Duża część z tych miejsc pracy ma powstać w mniej zamożnych częściach Wielkiej Brytanii – utrzymuje BAE Systems. 80 proc. miejsc pracy ma być zlokalizowanych poza Londynem. Już teraz przy rozwijaniu projektu nowego myśliwca pracuje 1800 osób, zaś w przyszłym roku liczba ta ma sięgnąć 2500. Szczytowe zatrudnienie przy produkcji modelu Tempest ma przypaść na lata 2026-2050.

Dzięki pracy nad projektem myśliwca gospodarka Wielkiej Brytanii zyska 25 mld funtów w ciągu 30 lat – ocenia PriceWaterhouseCoopers.

Z obecnych planów wynika, że myśliwiec Tempest dołączy do brytyjskich sił powietrznych RAF w 2035 roku.

Firma MBDA, która jest członkiem programu Tempest i jednocześnie największym europejskim producentem rakiet ocenia, że to bardzo szybkie tempo prac, gdyż zazwyczaj rozwijanie tego rodzaju projektów trwa dwa razy dłużej.
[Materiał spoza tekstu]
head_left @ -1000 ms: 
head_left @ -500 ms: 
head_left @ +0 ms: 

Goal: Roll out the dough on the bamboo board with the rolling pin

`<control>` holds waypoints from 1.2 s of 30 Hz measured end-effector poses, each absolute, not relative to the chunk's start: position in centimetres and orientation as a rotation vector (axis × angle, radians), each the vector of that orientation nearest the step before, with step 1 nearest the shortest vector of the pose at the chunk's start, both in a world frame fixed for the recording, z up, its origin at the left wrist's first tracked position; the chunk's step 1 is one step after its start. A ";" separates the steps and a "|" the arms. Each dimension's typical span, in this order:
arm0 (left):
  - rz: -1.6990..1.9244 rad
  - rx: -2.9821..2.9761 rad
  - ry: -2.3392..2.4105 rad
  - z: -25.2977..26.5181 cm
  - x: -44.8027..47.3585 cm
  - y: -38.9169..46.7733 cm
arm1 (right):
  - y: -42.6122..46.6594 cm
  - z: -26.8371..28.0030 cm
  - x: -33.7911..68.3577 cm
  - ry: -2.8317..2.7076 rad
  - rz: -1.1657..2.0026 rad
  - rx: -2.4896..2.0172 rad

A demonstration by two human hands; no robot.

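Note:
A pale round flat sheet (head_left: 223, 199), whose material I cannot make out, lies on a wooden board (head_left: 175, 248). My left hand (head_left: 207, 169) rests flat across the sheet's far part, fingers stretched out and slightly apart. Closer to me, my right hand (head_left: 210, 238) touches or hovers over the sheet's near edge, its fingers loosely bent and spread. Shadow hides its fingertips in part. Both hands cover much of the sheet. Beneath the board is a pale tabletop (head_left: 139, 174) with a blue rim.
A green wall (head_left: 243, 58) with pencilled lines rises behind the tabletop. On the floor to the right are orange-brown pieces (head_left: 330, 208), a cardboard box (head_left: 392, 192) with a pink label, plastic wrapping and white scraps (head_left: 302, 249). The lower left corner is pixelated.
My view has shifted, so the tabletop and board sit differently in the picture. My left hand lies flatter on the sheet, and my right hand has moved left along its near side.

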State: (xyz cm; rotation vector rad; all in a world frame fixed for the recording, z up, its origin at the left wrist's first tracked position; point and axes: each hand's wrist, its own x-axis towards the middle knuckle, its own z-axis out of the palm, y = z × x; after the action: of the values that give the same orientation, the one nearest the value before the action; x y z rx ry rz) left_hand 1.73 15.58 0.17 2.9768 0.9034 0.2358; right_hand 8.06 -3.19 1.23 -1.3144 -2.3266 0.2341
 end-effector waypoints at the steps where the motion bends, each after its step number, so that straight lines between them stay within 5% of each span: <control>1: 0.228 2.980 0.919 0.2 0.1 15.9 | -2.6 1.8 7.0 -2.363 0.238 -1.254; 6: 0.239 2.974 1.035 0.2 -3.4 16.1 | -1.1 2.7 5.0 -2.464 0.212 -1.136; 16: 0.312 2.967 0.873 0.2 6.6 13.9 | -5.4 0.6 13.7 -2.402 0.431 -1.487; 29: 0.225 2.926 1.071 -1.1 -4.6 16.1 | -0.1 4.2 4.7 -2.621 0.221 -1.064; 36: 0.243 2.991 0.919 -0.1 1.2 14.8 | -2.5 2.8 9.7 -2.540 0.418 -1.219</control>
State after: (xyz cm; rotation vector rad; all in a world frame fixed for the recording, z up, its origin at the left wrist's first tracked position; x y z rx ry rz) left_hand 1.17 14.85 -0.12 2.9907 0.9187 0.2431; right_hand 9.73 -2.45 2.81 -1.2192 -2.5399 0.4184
Firma ocenia, że szybsze tempo jest możliwe dzięki zastosowaniu takich technologii, jak druk 3D i testowanie cyfrowe.

Reklama

Oprócz BAE nad projektem nowego myśliwca pracują m.in. włoska firma Leonardo SpA oraz producent silników Rolls-Royce Holdings.

Myśliwiec Tempest ma posiadać alternatywny napęd hybrydowy lub elektryczny. Pojazd w założeniu będzie związany z wykorzystaniem tzw. kokpitu nadającego się do noszenia (wearable cockpit), będącego rozwinięciem istniejących już systemów wyświetlania informacji wewnątrz hełmu pilota. Myśliwce mają także być wyposażone w wirtualnego drugiego pilota, który mógłby przejąć pewne obowiązki pierwszego pilota.